To do: Tally the lines below containing "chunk" and report only the total.

==== Listed records ====

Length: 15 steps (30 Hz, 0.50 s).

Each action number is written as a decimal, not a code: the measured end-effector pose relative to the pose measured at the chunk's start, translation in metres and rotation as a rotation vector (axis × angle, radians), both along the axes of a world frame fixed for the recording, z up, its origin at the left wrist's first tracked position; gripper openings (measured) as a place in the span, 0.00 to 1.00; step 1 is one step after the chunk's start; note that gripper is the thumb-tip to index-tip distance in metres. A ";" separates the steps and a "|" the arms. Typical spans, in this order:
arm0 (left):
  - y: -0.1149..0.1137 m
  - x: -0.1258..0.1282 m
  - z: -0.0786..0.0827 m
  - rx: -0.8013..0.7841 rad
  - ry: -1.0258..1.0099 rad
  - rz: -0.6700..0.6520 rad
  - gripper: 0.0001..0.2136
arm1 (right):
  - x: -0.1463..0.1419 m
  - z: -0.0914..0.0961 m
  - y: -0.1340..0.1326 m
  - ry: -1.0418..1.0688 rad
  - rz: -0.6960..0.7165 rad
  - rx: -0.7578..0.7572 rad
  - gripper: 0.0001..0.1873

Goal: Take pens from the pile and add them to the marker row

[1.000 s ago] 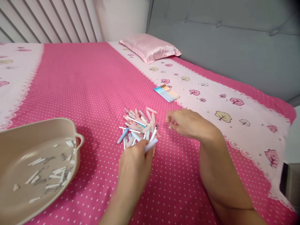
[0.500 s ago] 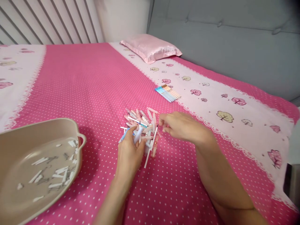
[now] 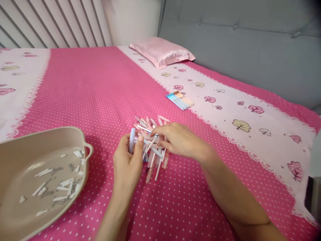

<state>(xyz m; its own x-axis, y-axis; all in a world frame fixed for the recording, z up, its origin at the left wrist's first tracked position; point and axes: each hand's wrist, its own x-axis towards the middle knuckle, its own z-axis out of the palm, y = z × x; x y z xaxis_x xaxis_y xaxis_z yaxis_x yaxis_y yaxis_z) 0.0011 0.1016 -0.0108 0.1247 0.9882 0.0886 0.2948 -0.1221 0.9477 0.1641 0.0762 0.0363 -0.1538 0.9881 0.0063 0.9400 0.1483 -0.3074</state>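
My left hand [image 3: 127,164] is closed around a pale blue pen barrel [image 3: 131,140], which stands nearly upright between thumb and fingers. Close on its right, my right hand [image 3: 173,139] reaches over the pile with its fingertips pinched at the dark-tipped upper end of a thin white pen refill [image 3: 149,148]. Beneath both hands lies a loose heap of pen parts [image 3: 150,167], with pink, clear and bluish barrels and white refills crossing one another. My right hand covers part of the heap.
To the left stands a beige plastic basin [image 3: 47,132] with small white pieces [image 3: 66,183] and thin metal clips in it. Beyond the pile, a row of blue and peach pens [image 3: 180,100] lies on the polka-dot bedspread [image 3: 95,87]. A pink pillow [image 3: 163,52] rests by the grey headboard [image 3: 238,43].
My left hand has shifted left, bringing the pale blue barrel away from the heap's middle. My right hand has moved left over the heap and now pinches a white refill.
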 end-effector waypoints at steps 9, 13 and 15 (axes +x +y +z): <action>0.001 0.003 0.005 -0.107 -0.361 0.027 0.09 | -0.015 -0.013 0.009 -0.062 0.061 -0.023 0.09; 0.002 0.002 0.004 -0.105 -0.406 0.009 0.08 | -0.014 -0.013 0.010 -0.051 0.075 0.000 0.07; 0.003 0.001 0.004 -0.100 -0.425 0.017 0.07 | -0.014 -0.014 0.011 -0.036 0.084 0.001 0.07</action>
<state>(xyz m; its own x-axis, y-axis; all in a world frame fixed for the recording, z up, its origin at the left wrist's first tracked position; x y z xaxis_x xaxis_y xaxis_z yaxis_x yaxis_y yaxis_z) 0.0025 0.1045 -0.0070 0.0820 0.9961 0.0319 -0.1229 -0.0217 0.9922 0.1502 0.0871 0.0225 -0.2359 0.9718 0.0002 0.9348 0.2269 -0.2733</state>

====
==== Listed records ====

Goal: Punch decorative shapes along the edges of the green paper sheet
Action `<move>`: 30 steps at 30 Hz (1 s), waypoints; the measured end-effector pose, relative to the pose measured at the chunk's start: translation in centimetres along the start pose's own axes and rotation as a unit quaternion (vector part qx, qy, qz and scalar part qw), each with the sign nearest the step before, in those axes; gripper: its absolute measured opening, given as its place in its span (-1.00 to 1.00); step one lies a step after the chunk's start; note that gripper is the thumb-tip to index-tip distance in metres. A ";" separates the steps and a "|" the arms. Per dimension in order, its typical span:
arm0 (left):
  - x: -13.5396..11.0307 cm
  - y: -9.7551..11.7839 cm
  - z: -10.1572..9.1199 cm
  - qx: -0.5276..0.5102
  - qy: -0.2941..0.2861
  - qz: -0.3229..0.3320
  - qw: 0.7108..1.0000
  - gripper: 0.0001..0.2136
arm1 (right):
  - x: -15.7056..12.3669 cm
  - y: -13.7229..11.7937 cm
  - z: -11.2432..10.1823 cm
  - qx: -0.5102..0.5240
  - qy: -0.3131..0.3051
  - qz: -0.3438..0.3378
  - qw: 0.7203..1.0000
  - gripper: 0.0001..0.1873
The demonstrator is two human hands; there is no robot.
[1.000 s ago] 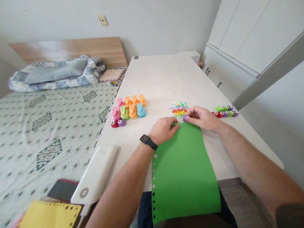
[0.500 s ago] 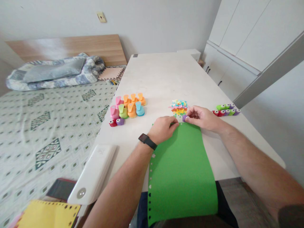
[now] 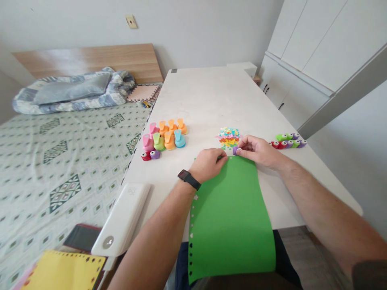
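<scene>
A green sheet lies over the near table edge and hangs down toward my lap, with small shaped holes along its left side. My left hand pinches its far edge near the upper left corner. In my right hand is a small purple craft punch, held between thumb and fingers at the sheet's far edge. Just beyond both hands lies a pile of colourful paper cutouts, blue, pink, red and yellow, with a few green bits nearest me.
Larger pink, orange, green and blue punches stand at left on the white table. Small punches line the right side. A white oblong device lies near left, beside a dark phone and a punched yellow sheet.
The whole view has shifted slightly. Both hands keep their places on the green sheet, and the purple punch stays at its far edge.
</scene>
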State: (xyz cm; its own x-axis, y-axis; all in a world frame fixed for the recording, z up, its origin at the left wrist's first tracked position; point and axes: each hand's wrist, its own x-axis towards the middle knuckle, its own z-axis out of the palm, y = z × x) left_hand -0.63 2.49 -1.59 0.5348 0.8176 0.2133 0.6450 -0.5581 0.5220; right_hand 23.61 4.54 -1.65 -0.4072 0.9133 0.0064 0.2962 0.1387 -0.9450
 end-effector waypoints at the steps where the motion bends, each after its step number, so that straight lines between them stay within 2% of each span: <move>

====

Task output: 2